Termo indica palestrantes que cativam em suas apresentações, voltadas a empresários iniciantes, mesmo que muitas vezes baseadas apenas em frases de efeito

Após o fracasso da operação de financiamento coletivo para criar uma hamburgueria, a palestrante Bel Pesce – sócia na empreitada do blogueiro Zé Soares e de Leo Young, vencedor do reality show MasterChef – foi questionada publicamente sobre seu currículo. Em seguida, ela corrigiu informações sobre sua formação e experiência profissional. Esse recuo fez com que seus críticos acusassem a paulistana de ser apenas mais uma representante do chamado “empreendedorismo de palco” – e o caso fez recrudescer as críticas a esse universo de oradores profissionais.
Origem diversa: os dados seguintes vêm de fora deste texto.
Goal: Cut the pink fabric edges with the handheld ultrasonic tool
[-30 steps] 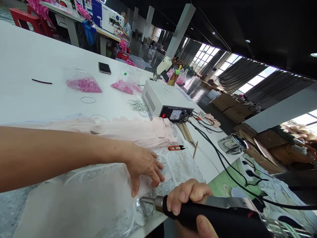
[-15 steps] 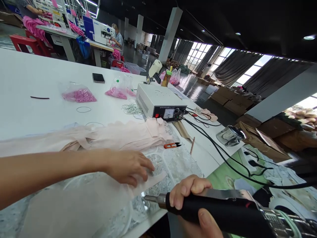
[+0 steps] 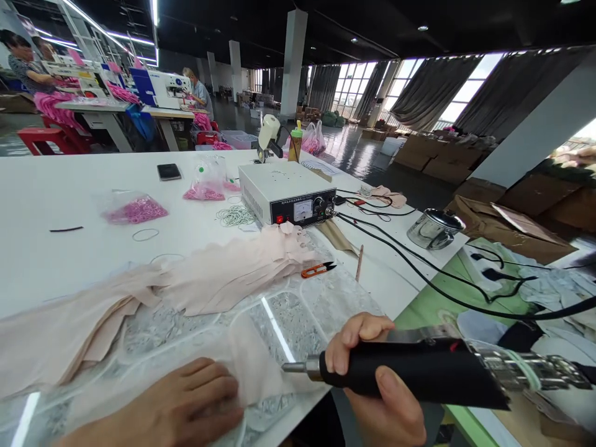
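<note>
My right hand [image 3: 372, 372] is wrapped round the handheld ultrasonic welding gun [image 3: 410, 366], a black grip with a metal tip pointing left. The tip is at the right part of a thin pale pink fabric piece [image 3: 256, 363]; whether it touches the cloth I cannot tell. At the front left, my left hand [image 3: 186, 403] lies on the near part of this fabric, its fingers close together and somewhat blurred. Beneath is a clear patterned table mat [image 3: 288, 310]. Behind the hands lies a stack of pale pink fabric strips [image 3: 233, 267], beside orange-handled thread snips [image 3: 318, 269].
A white power box [image 3: 284, 186] stands behind the fabric, with black cables [image 3: 400, 251] running right to the gun. A glass mug [image 3: 433, 230] is near the right edge. Bags of pink bits [image 3: 135, 208], a phone [image 3: 168, 172] and loose elastic bands [image 3: 235, 215] lie further back.
My left hand has moved left and nearer to me, down onto the fabric. The piece's right part is now turned up and rumpled near the tip. The view has tilted up.
</note>
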Available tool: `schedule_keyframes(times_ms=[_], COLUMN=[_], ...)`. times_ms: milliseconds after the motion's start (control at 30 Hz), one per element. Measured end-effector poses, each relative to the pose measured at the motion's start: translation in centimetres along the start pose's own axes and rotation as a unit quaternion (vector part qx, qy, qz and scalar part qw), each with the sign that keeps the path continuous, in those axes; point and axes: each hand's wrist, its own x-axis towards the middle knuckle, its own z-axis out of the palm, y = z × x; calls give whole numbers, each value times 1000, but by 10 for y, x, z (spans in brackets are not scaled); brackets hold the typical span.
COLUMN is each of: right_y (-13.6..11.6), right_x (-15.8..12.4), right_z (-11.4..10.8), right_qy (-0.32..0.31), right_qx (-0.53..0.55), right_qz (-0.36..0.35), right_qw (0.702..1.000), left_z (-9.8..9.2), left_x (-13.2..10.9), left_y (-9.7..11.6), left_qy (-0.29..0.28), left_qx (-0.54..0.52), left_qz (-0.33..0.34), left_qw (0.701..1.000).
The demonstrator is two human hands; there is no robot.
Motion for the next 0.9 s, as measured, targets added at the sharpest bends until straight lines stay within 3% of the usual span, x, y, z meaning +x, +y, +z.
schedule_keyframes(times_ms=[200,433,633,900], right_y=[9,16,25,33], right_x=[4,11,17,9], right_z=[-12,-16,-14,-17], right_qy=[68,111,128,108], right_qx=[31,49,61,88], right_qz=[6,15,-6,21], right_qw=[997,992,990,990], left_z=[11,-9,0,-11], left_x=[-17,-8,-4,18], left_y=[2,3,-7,-29], left_qy=[38,0,59,5], left_qx=[138,116,134,94], left_qz=[-52,-6,-95,18], left_qw=[988,993,985,995])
O termo empreendedorismo de palco é usado pejorativamente para se referir a palestrantes que são bons de apresentação, emocionam e cativam o público, mas que em muitos casos não teriam conteúdo a agregar além de frases de efeito e ideias vazias. Afinal, dá para saber se a palestra deles vai ensinar ou é apenas autoajuda? Dizer se a experiência e o currículo que alguém apresenta são suficientes para garantir uma boa palestra é um julgamento muito pessoal e abstrato. Mas há pistas.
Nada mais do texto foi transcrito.